Despite this, there has been research showing a very strong link between positive thinking and good health, so maybe it’s time you turned those negative thoughts into happy, smiley, positive ones?
At the root of all of this is the famous ‘what if’. This is a thought that has bothered men and women for years; it’s the fear of the unknown, the ‘what if the very worst happens’, but really, is this helpful? Not at all. Negativity breeds fear, fear turns into feeling like the worst is actually happening, and then all manner of very unhelpful health issues rear their heads – namely stress.
You’ve probably heard that positivity breeds positivity, i.e. if you think positive things are going to happen then they will, and if you think negative things are going to happen then they probably will too. Whilst there is no solid evidence to back this up, it does make sense. Think about it – if you want something to happen, you think it can, then you’re going to go all out to make it happen, making decisions and taking opportunities to increase the chances; if you think it’s not going to happen then you don’t even bother trying, so it won’t. Simple really.
You might think this is all mumbo-jumbo, but thinking happy thoughts has a big effect on your general health and wellbeing. Scientists have identified that chemical reactions between the brain and the rest of the body are linked to emotions, and these chemical reactions are important for healthy bodily function. The hormonal and immune systems are linked and use the same processes to communicate with one another. If you’re feeling low and thinking negative thoughts, then your emotions are on a low too, creative a vicious cycle.

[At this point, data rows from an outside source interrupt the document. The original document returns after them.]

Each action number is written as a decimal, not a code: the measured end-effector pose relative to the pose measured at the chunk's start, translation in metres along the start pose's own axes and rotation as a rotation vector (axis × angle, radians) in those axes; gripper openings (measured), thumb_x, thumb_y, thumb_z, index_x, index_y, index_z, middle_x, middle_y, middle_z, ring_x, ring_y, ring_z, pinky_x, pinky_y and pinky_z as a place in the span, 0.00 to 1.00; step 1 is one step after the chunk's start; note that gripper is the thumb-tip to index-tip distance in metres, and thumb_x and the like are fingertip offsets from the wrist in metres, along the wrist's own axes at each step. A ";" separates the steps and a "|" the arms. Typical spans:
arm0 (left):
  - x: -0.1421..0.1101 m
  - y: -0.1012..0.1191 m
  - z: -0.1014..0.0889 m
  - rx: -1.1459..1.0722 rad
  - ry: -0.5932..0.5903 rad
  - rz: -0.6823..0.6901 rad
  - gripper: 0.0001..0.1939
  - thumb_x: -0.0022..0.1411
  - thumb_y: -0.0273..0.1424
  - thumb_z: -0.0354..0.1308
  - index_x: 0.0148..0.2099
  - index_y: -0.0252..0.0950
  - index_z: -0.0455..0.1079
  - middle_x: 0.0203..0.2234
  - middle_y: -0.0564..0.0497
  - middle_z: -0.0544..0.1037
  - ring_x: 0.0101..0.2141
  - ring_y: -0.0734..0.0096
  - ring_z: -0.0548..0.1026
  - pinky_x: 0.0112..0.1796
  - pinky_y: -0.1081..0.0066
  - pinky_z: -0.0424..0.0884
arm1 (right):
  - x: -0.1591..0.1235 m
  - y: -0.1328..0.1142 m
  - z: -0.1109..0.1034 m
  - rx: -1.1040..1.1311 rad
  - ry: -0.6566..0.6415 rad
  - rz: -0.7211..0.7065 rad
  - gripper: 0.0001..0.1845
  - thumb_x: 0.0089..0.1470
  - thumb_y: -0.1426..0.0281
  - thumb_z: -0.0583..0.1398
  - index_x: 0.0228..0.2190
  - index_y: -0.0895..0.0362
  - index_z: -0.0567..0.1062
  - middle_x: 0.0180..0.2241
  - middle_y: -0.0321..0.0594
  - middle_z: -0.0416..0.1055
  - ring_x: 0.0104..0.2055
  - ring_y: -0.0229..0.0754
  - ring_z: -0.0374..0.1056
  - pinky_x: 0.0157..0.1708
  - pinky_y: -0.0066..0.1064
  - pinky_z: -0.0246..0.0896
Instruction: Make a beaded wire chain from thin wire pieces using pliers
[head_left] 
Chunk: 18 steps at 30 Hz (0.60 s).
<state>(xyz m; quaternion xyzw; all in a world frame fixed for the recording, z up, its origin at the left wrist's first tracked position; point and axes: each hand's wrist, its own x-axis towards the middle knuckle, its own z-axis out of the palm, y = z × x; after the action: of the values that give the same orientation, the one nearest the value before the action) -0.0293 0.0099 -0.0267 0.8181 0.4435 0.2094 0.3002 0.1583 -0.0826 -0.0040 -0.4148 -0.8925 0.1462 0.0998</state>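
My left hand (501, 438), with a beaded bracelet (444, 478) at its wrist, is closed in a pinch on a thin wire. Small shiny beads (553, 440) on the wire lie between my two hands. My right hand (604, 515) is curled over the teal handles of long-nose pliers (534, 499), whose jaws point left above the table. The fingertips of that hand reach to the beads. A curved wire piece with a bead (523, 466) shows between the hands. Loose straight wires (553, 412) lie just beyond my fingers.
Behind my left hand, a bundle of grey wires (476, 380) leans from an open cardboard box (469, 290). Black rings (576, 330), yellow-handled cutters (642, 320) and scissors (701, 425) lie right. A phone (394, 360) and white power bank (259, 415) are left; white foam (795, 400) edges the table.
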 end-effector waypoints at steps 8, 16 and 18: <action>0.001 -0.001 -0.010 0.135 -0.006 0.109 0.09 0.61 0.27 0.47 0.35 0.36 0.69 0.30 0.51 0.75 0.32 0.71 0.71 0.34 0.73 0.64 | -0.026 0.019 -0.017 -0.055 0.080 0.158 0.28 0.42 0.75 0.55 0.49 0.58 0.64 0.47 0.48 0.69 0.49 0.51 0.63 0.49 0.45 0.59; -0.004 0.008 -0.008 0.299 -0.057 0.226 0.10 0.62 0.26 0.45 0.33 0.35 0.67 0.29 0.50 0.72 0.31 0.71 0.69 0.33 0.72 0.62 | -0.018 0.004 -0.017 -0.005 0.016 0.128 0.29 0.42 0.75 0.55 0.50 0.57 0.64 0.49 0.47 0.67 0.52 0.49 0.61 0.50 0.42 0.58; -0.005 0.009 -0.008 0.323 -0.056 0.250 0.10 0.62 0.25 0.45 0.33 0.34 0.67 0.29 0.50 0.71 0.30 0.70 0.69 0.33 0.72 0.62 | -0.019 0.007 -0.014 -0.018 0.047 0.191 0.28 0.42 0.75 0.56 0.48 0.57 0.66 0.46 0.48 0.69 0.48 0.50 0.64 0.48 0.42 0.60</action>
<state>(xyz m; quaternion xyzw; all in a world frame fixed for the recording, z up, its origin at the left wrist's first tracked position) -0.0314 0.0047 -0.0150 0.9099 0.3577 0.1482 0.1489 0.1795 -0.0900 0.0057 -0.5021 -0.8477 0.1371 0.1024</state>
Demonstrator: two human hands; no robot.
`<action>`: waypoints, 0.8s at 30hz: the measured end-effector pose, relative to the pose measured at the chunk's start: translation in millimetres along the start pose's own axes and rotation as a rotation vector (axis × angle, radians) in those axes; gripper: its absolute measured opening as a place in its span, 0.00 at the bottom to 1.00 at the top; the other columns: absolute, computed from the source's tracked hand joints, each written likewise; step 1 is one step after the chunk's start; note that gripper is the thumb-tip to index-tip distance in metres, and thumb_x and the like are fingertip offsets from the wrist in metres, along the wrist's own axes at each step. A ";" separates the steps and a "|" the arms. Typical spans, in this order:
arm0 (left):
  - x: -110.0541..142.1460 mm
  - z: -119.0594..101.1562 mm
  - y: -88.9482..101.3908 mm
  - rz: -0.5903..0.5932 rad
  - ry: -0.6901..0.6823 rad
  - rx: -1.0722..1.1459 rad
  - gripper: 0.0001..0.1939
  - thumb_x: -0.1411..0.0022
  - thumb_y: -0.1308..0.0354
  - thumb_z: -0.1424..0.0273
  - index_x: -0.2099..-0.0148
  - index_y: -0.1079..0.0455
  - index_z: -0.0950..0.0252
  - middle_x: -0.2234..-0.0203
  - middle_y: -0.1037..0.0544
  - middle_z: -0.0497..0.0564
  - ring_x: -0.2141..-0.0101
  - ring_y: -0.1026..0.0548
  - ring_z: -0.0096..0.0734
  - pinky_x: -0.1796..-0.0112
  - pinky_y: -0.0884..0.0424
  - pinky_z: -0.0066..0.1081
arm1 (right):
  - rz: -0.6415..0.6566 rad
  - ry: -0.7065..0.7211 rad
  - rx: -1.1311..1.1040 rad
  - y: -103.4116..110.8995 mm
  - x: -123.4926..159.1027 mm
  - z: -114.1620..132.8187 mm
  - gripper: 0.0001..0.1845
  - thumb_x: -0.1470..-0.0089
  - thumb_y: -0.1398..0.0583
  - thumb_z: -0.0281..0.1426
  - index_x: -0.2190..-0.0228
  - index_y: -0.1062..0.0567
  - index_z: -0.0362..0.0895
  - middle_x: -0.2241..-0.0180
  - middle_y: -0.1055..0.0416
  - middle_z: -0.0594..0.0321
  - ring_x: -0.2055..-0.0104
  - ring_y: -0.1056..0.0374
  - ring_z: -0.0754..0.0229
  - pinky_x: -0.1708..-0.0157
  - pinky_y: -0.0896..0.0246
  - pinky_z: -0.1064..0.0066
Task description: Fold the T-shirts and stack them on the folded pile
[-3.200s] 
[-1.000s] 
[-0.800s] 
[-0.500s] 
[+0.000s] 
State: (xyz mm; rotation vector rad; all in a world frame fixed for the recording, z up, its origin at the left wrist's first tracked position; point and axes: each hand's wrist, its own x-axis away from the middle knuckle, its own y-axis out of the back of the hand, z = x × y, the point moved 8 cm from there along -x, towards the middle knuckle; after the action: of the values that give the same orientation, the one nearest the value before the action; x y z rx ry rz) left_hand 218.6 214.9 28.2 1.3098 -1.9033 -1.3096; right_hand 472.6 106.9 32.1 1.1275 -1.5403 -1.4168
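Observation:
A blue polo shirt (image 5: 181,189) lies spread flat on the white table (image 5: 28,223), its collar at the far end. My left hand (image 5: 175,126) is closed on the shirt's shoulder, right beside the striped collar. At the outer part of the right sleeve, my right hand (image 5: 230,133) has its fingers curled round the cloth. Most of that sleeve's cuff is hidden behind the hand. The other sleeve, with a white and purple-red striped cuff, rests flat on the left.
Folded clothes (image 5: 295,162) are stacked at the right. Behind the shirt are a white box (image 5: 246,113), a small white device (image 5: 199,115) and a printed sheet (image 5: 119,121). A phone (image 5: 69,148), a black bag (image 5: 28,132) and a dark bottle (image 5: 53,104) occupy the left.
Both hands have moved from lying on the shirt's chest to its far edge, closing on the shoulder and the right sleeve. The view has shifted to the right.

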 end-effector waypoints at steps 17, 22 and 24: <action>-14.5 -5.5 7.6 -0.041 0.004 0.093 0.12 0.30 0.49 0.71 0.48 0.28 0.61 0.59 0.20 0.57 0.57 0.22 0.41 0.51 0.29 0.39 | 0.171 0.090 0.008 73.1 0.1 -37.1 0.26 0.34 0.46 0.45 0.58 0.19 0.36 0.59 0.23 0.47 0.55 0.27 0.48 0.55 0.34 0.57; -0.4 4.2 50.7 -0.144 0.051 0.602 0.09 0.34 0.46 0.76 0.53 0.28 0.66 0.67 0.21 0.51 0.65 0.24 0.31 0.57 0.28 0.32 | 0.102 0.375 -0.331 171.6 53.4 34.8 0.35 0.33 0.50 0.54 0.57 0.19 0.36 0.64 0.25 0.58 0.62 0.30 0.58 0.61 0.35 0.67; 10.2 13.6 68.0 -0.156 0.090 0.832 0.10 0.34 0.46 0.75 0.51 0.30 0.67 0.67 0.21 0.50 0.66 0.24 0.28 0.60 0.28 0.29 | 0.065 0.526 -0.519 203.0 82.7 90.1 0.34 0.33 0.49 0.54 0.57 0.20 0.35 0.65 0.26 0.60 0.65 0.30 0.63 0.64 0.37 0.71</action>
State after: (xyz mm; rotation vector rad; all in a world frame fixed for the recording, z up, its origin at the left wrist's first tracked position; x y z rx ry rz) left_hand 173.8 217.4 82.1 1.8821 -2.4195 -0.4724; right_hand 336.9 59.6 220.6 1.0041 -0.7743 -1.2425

We mentioned the word ‘stress’ before, and this is probably the most important thing to talk about. Negative thinking creates stress, because we then get into the ‘why does nothing ever go right for me’ train of thought, ‘this will go wrong’, ‘that will go wrong’, ‘it’ll never turn out right’, basically you’re thinking the worst. In the end, you end up stressed out of your mind and as a result your heath suffers, due to high blood pressure, depression, spikes in adrenaline due to that fight or flight process we were talking about, and increase in cortisol production, which is never a good thing.
So, how can you avoid all of this?
It’s the easiest thing in the world to say stop thinking negative and turn it to positive, but this takes time. You need to learn to be mindful of every negative thought you have, and then replace that with a positive. It will be a laborious task at first, but one that will reap major rewards, not only for your mood and happiness, but also your overall health and well-being too.